Il faut cesser de se lamenter même si la vie ne nous fera pas cesser de souffrir ou de pleurer.
Les musulmans ont besoin de se réconcilier avec la force de ce message. Retrouver le Divin
dans le dialogue intime et se retrouver soi dans la confiance. Devenir responsables : la
première liberté. Ne jamais perdre l’espérance, tel est bien le message ultime de l’islam. Etre,
se connaître, remercier et servir avec l’intime conviction que la paix est dans l’intention et le
sens du geste et non dans la visibilité des résultats ou le bruit des applaudissements. Le
philosophe relevait que « ce qui ne nous tue pas nous rend plus fort »… la vie, qui par
définition ne nous tue jamais définitivement, doit en effet être le chemin qui nous rend plus
fort spirituellement. Il faut du temps, de la confiance, du silence, et prendre soin de soi.
L’islam a besoin de musulmanes et de musulmans qui comprennent ses enseignements, qui
essaient de les vivre et qui deviennent les témoins, devant les êtres humains et la Nature, de
son message lumineux, simple et néanmoins exigeant : si tu crois tu cherches, quand tu
cherches tu aimes ; si tu aimes tu sers, quand tu sers tu pries.

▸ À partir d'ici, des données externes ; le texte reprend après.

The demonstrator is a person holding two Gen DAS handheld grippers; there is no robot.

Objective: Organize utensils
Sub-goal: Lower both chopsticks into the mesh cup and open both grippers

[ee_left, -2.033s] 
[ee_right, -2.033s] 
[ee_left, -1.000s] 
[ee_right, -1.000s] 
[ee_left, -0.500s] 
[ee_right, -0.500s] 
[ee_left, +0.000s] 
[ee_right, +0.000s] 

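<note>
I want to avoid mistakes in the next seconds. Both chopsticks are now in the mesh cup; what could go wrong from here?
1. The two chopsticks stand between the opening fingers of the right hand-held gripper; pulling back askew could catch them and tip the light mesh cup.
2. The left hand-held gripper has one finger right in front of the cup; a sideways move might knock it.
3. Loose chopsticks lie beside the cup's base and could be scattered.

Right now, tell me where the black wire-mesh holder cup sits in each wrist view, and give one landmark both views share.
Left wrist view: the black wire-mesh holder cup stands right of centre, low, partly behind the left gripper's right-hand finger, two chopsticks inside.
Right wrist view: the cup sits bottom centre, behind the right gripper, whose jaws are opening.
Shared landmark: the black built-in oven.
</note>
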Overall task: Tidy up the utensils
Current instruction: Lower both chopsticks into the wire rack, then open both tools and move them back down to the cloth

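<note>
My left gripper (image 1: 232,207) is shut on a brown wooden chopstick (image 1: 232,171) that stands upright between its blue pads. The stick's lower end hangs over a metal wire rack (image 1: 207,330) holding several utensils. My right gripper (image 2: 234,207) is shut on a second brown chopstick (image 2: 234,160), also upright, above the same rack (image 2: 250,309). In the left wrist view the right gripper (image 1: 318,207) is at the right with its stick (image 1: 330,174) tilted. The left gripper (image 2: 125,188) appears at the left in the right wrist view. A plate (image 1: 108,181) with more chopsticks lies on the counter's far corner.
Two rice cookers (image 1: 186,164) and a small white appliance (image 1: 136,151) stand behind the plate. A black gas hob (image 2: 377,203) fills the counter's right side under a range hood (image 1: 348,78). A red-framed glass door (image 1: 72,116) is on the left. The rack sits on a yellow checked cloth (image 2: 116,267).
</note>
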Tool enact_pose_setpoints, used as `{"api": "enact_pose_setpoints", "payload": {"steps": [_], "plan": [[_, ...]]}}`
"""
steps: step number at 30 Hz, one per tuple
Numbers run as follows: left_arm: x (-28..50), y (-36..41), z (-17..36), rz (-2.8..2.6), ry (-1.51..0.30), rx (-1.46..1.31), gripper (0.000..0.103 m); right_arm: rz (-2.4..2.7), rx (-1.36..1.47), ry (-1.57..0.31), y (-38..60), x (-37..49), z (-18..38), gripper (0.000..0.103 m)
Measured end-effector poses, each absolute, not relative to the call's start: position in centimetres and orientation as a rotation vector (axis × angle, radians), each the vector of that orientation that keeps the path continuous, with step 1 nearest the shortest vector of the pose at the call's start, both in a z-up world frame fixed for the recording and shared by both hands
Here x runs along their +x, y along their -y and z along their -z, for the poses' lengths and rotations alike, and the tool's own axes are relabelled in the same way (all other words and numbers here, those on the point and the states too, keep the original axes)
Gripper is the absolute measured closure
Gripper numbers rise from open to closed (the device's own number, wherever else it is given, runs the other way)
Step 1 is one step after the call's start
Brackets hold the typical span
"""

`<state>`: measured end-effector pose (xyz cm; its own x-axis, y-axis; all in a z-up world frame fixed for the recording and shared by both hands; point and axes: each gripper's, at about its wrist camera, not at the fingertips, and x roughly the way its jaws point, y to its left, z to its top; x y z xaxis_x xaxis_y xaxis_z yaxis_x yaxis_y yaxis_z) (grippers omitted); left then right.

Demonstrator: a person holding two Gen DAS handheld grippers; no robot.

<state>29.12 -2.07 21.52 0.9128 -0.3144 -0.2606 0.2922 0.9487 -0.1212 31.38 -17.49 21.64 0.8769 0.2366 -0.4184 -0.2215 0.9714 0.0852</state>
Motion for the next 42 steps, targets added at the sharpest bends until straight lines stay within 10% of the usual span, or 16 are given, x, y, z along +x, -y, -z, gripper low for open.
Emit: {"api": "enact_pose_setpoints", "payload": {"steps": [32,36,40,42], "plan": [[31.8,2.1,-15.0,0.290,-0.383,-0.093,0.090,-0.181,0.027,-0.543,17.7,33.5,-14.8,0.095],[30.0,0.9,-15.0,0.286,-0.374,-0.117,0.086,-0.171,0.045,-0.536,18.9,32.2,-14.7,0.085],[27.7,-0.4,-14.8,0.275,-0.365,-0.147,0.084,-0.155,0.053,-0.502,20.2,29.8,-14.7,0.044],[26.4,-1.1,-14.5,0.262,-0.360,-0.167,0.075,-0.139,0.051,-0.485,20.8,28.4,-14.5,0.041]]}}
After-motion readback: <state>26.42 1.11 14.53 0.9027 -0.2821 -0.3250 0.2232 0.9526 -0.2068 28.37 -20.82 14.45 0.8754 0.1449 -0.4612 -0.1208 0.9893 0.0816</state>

La réconciliation avec soi, la force de son autonomie et de sa liberté, passe par la médiation
d’autrui, son respect, son service. Comme les signes de l’univers nous renvoient aux signes de
notre intimité, comme l’ordre du cosmos fait miroir à la paix du cœur, il faut apprendre,
chercher, comprendre, sortir de soi. Aimer, servir, c’est sortir de soi : sortir de soi est une
promesse de réconciliation avec soi. Un dernier paradoxe, une si belle vérité.